For those who are alone, celibacy becomes a sort of fate.

Isn't the family a support?

Often, the family lives on the farm, and the couple work there in pairs.

The borders are blurred.

The difficulties of work impinge on family life, and vice versa.

This increases the anxiety of the farmer who does not know if he will be able to feed his family, when work pursues him home.

Not to mention the weight that a family farm established for several generations can represent.

That is to say ?

I see a lot of patients for whom taking over the family farm was not an option.

They have never questioned their vocation, and understand that in the end they do not find themselves in this agricultural activity.
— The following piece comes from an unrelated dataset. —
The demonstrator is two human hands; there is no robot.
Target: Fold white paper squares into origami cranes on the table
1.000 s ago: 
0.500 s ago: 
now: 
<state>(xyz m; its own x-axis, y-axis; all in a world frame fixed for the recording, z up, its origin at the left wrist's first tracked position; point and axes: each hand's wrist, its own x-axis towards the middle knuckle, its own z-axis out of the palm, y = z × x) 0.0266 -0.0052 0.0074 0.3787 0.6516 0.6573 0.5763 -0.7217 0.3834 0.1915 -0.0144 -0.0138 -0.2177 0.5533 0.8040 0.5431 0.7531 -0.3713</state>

They are stuck in a conflict of loyalty between the loss of meaning they face and the duty to take up the family torch.

There is often an intergenerational cohabitation which accentuates this muffled pressure of family duty, and makes the feeling of failure all the more shameful.

Many of the farmers interviewed find it difficult to express their difficulties, because it is a duty to succeed in perpetuating the family heritage, which excludes any possibility of abandonment or reconversion.

Do they suffer from the image of the profession in the population?

Patients take great pride in their activity, which sometimes contrasts with the reproaches they may hear.

The time that farmers devote to their profession contrasts with the criticisms they may receive, especially on their commitment.

This further reinforces their sense of isolation.